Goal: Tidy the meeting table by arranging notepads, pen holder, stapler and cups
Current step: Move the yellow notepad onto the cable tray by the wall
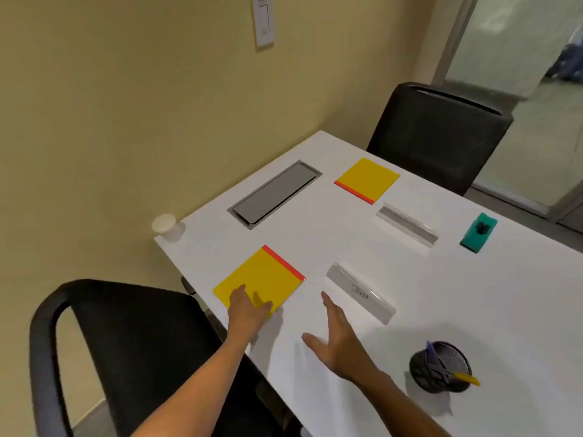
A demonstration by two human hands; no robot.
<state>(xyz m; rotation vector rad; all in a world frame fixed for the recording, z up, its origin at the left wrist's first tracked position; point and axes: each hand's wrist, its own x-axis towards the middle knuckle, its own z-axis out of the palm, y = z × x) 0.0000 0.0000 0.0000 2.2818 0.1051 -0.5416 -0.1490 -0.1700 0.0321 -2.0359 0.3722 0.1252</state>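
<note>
L hand [247, 307] lies flat w/ straight fingers on the near yellow notepad [262, 279] at the counter [331, 241] edge; R hand [334, 337] is spread, fingers straight, holding nothing, just beside that pad. 2nd yellow notepad [367, 178] sits far side near the cable hatch [274, 193]. Paper cup [164, 223] at L corner, mesh pen holder [441, 367] near R, teal stapler [479, 232] far R.

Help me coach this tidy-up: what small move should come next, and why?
Probably slide the near notepad square to the table edge. The left hand rests flat on it, it lies askew, and the right hand hovers open beside it.
</note>
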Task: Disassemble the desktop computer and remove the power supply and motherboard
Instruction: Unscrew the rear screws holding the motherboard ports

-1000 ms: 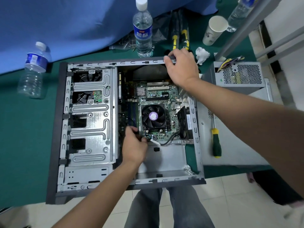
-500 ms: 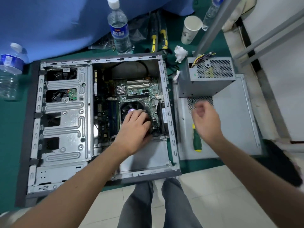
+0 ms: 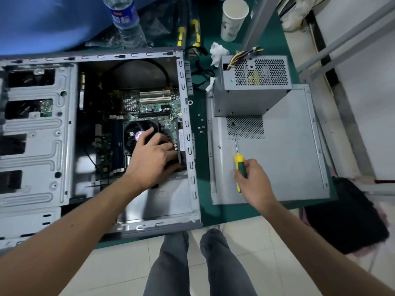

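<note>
Your left hand (image 3: 154, 155) lies inside the open computer case (image 3: 186, 133), fingers curled over the black cooler fan (image 3: 136, 133) on the motherboard (image 3: 154, 107). Your right hand (image 3: 254, 180) grips the green-and-yellow handle of a screwdriver (image 3: 239, 161), whose shaft lies on the grey side panel (image 3: 288, 146). That green motherboard sits flat in the case, with white slots and a silver heatsink showing. On the panel's far end stands the power supply (image 3: 252, 82), a grey perforated box trailing coloured wires, already outside the case. Loose screws (image 3: 201, 127) lie on the green tabletop (image 3: 203, 167) between case and panel.
</note>
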Demonstrator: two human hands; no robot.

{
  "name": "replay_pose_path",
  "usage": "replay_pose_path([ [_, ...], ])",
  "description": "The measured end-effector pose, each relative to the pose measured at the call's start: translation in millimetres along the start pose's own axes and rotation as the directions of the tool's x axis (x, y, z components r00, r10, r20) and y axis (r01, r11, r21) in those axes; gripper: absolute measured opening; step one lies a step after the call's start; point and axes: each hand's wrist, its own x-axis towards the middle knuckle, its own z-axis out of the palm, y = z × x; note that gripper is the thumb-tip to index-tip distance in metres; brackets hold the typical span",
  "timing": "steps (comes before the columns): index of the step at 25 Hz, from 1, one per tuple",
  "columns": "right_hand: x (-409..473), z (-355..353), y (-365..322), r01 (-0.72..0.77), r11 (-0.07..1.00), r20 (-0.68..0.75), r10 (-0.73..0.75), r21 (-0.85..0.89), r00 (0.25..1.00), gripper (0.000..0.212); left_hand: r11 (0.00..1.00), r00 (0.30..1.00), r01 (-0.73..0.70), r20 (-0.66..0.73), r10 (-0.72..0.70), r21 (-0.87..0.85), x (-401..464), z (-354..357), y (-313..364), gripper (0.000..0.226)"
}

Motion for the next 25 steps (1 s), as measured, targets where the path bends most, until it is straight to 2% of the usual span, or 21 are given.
replay_pose_path([
  [4,-1.9,-12.4,14.6,0.054,0.972,0.046,-0.066,0.227,0.997,0.021,0.999,0.999,-0.034,-0.038,0.035,0.018,0.3,3.3,-4.5,0.03],
  [8,1.3,-32.3,18.6,0.012,0.827,0.199,-0.149,0.562,0.969,0.026,0.999,0.993,-0.046,-0.105,0.047,0.014,1.7,4.2,-0.6,0.031],
  [10,7.1,-38.5,20.2,-0.014,0.772,0.225,-0.167,0.635,0.96,0.022,0.998,0.998,-0.062,-0.03,0.063,0.027,5.3,0.3,0.3,0.036],
  [12,13.8,-41.8,21.7,-0.055,0.71,0.254,-0.177,0.702,0.951,0.017,0.993,0.993,-0.067,0.106,0.057,0.097,11.3,-3.7,-2.3,0.04],
  [13,17.7,-44.0,21.9,-0.089,0.666,0.271,-0.175,0.741,0.947,0.018,0.991,0.986,-0.066,0.159,0.047,0.116,14.2,-4.8,-3.7,0.034],
  [15,27.5,-50.1,19.7,-0.15,0.577,0.295,-0.167,0.803,0.941,0.025,0.995,0.984,-0.047,0.176,0.031,0.091,17.6,-5.9,-5.4,0.016],
  [16,33.2,-53.2,18.6,-0.157,0.552,0.291,-0.163,0.819,0.943,0.028,0.996,0.982,-0.009,0.187,-0.008,0.092,18.0,-5.5,-4.9,0.016],
  [18,45.3,-56.1,15.9,-0.12,0.546,0.241,-0.156,0.829,0.958,0.023,0.99,0.978,0.062,0.192,-0.085,0.124,17.1,-0.4,-4.4,0.021],
  [20,55.6,-54.4,12.7,-0.056,0.565,0.17,-0.151,0.823,0.974,0.009,0.992,0.985,0.077,0.145,-0.091,0.097,15.2,2.8,-4.1,0.022],
  [22,63.7,-50.6,9.6,-0.005,0.602,0.112,-0.141,0.799,0.984,0.013,0.994,0.99,0.081,0.111,-0.088,0.067,14.7,2.3,-2.8,0.024],
  [25,71.0,-45.3,7.0,0.013,0.635,0.078,-0.115,0.772,0.99,0.021,0.994,0.986,0.089,0.134,-0.097,0.071,16.4,-0.4,-0.8,0.018],
])
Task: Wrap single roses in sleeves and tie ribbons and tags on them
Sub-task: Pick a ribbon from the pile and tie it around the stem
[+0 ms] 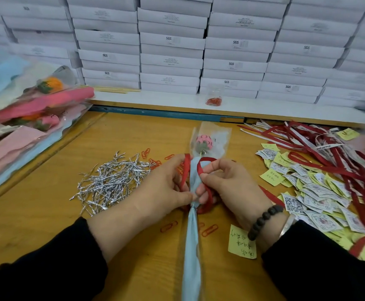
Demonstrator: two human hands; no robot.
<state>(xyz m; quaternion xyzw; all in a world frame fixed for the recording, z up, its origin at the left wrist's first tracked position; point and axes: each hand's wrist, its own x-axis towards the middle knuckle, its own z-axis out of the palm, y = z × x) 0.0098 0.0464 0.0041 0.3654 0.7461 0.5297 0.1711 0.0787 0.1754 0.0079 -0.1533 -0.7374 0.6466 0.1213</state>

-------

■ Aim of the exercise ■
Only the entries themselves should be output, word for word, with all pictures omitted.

■ Your solution ■
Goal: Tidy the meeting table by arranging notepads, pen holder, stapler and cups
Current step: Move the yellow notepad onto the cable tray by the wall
A demonstration by two human hands; no robot.
<state>(xyz m; rotation vector rad; all in a world frame fixed for the recording, z up, its origin at the left wrist's first tracked position; point and axes: each hand's wrist, its own x-axis towards the middle knuckle, its own z-axis out of the palm, y = z × x) 0.0000 0.0000 0.0000 2.2818 0.1051 -0.5416 -0.1490 -0.1700 0.0321 -2.0359 0.3722 0.1252</state>
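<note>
L hand [247, 307] lies flat w/ straight fingers on the near yellow notepad [262, 279] at the counter [331, 241] edge; R hand [334, 337] is spread, fingers straight, holding nothing, just beside that pad. 2nd yellow notepad [367, 178] sits far side near the cable hatch [274, 193]. Paper cup [164, 223] at L corner, mesh pen holder [441, 367] near R, teal stapler [479, 232] far R.

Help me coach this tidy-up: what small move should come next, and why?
Probably slide the near notepad square to the table edge. The left hand rests flat on it, it lies askew, and the right hand hovers open beside it.
</note>
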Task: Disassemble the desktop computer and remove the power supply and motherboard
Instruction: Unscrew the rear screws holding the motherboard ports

-1000 ms: 
-500 ms: 
+0 ms: 

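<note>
Your left hand (image 3: 154, 155) lies inside the open computer case (image 3: 186, 133), fingers curled over the black cooler fan (image 3: 136, 133) on the motherboard (image 3: 154, 107). Your right hand (image 3: 254, 180) grips the green-and-yellow handle of a screwdriver (image 3: 239, 161), whose shaft lies on the grey side panel (image 3: 288, 146). That green motherboard sits flat in the case, with white slots and a silver heatsink showing. On the panel's far end stands the power supply (image 3: 252, 82), a grey perforated box trailing coloured wires, already outside the case. Loose screws (image 3: 201, 127) lie on the green tabletop (image 3: 203, 167) between case and panel.
</note>
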Demonstrator: two human hands; no robot.

{
  "name": "replay_pose_path",
  "usage": "replay_pose_path([ [_, ...], ])",
  "description": "The measured end-effector pose, each relative to the pose measured at the call's start: translation in millimetres along the start pose's own axes and rotation as the directions of the tool's x axis (x, y, z components r00, r10, r20) and y axis (r01, r11, r21) in those axes; gripper: absolute measured opening; step one lies a step after the call's start; point and axes: each hand's wrist, its own x-axis towards the middle knuckle, its own z-axis out of the palm, y = z × x; note that gripper is the thumb-tip to index-tip distance in metres; brackets hold the typical span",
  "timing": "steps (comes before the columns): index of the step at 25 Hz, from 1, one per tuple",
  "columns": "right_hand: x (-409..473), z (-355..353), y (-365..322), r01 (-0.72..0.77), r11 (-0.07..1.00), r20 (-0.68..0.75), r10 (-0.73..0.75), r21 (-0.85..0.89), r00 (0.25..1.00), gripper (0.000..0.212); left_hand: r11 (0.00..1.00), r00 (0.30..1.00), r01 (-0.73..0.70), r20 (-0.66..0.73), r10 (-0.72..0.70), r21 (-0.87..0.85), x (-401..464), z (-354..357), y (-313..364), gripper (0.000..0.226)"
}

Motion for the next 25 steps (1 s), as measured, targets where the path bends most, until it is straight to 2% of the usual span, or 21 are given.
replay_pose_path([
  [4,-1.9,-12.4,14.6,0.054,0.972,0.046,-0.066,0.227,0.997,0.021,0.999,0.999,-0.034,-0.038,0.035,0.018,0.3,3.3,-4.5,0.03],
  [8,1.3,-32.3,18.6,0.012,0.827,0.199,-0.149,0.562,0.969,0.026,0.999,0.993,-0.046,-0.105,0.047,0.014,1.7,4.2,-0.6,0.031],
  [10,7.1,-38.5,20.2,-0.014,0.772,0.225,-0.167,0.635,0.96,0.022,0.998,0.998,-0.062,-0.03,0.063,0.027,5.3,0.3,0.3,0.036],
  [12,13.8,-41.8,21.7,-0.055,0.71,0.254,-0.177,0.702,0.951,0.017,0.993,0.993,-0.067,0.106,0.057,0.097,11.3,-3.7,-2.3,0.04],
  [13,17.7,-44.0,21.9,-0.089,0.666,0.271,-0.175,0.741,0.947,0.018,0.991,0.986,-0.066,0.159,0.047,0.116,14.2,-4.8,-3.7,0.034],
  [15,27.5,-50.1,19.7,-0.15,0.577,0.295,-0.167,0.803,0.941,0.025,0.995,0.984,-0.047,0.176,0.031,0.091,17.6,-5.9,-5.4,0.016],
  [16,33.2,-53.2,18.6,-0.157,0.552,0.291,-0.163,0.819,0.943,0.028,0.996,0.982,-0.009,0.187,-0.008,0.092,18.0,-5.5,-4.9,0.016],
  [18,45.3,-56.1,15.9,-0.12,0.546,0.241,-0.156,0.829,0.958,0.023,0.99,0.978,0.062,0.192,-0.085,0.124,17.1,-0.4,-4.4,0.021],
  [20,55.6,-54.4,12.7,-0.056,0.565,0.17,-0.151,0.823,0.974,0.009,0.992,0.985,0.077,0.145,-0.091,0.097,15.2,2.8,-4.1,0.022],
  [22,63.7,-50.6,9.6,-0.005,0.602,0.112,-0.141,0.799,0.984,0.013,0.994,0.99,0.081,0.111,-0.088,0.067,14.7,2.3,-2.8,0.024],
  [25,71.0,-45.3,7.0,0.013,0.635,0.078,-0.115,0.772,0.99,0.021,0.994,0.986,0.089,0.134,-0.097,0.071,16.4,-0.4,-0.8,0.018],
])
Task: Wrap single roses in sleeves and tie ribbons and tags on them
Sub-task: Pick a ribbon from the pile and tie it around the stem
[+0 ms] 
Demonstrator: two human hands; no robot.
<state>(xyz m; quaternion xyzw; all in a world frame fixed for the recording, z up, its origin at the left wrist's first tracked position; point and axes: each hand's wrist, its own x-axis towards the middle knuckle, its own z-axis out of the palm, y = z × x) 0.0098 0.0464 0.0041 0.3654 0.7461 0.5297 0.1711 0.0787 0.1754 0.0079 -0.1533 -0.7374 0.6466 0.1213</state>

Nothing else is required for this exercise.